Maybe. Yes, multiple readers *and* a single writer can work together
as you describe. The writer has to signal all readers, and they all
have to rollback before a new commit by the writer is started (any
writer, it could become another one). Rollback is a mis-nomer
clearly, what it means in this scenario is: revert to on-file state.
But the problem is that all readers have to re-attach all their views
(well at least all those which are modified). I.e. re-execute the "v
= db.one[2].three" statement that corresponds to the proper view on
file. This is not trivial, if say db.one had a new row inserted at
position 1, then the above will need to be adjusted since the
original view is now one[3] i.s.o. one[2]. So in the case of only
simple top-level views, it ought to be doable, but with subviews this
might not be feasible in general.
There are more avenues to explore, such as using the "commit-extend"
mode.

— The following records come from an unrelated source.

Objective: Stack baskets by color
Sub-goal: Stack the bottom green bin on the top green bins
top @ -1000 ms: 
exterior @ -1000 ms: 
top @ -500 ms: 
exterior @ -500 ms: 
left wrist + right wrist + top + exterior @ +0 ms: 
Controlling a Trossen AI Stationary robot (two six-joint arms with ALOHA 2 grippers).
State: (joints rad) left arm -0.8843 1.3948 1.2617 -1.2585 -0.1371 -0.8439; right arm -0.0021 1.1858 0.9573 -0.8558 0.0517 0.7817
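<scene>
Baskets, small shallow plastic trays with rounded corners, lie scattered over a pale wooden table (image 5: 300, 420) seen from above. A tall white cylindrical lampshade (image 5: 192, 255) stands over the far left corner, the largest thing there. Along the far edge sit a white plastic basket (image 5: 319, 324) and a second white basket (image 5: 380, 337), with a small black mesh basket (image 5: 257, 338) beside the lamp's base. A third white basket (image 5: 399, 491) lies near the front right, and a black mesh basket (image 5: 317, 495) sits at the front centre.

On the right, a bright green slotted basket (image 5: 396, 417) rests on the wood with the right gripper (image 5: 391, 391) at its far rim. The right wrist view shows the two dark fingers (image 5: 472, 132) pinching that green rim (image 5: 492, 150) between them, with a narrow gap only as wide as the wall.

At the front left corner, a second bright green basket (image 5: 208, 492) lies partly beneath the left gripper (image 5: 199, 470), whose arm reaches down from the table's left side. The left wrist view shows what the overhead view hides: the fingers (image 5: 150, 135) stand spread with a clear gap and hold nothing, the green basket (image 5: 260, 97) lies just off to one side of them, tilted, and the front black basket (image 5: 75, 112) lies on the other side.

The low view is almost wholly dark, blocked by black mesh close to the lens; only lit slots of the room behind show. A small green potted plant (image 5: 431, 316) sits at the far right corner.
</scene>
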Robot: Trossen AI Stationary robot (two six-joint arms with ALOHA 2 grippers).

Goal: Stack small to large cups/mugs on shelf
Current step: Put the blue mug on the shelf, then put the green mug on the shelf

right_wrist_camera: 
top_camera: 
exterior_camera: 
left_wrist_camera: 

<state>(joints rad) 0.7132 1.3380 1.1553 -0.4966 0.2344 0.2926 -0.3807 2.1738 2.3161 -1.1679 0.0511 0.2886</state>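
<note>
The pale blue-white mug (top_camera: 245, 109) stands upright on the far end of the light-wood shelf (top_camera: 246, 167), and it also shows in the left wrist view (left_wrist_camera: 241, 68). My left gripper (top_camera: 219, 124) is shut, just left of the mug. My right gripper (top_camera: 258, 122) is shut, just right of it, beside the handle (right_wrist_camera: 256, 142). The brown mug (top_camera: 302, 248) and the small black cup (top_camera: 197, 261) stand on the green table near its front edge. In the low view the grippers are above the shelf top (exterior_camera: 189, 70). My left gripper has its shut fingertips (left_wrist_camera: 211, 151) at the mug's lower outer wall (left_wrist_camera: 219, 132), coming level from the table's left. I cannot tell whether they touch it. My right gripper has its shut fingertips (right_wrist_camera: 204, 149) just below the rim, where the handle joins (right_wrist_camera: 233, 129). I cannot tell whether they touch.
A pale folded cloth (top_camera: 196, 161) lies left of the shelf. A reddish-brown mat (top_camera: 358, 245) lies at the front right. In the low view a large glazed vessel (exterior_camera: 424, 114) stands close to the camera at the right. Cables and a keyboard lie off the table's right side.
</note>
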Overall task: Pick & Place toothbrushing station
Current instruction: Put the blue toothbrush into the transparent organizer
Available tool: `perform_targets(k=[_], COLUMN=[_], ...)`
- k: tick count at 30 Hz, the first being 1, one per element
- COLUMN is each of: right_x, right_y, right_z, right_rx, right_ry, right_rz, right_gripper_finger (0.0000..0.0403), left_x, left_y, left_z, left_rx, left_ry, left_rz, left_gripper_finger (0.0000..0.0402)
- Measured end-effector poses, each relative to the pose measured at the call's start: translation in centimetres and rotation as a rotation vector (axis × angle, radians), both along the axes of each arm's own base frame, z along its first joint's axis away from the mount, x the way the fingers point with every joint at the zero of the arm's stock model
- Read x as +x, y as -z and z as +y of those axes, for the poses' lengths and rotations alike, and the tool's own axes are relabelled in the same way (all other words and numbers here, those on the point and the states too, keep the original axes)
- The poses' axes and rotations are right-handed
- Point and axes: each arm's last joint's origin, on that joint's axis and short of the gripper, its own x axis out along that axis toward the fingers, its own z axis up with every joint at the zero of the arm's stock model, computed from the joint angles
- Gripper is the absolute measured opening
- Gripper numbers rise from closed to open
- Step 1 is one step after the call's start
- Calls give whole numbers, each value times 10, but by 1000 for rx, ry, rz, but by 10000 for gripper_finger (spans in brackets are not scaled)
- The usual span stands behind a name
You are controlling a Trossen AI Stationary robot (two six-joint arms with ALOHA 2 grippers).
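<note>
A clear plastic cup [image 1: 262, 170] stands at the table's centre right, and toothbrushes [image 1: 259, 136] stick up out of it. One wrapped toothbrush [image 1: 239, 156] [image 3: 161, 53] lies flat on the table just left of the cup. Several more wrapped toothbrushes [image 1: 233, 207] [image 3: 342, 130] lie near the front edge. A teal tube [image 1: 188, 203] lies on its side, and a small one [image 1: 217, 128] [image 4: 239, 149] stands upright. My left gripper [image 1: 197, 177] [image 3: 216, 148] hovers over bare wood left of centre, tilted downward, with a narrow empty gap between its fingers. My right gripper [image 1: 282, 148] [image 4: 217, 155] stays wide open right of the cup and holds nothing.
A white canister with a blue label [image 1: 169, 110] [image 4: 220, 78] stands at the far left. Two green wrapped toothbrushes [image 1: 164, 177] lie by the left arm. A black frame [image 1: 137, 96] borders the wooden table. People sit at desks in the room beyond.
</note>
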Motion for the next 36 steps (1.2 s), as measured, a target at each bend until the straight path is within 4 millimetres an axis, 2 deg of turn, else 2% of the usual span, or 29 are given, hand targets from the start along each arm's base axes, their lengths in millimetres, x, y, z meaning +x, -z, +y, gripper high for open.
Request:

What this does is leave the original readers unaffected. So
one refinement would be:
- readers open and use as needed
- a single writer opens and makes changes
- after a normal writer commit is done
- signal all readers to rollback
- force all further writes to use commit-extend
- once all reader rollbacks have been acknowledged
- allow normal commits again
The above allows even more concurrency (readers never lock, and the
writer need never wait for all readers to complete their rollback),
but it does require that occasionally the datafile gets compressed at
a time of no activity. With care, this cleanup phase can probably
even be made to work while readers are still active.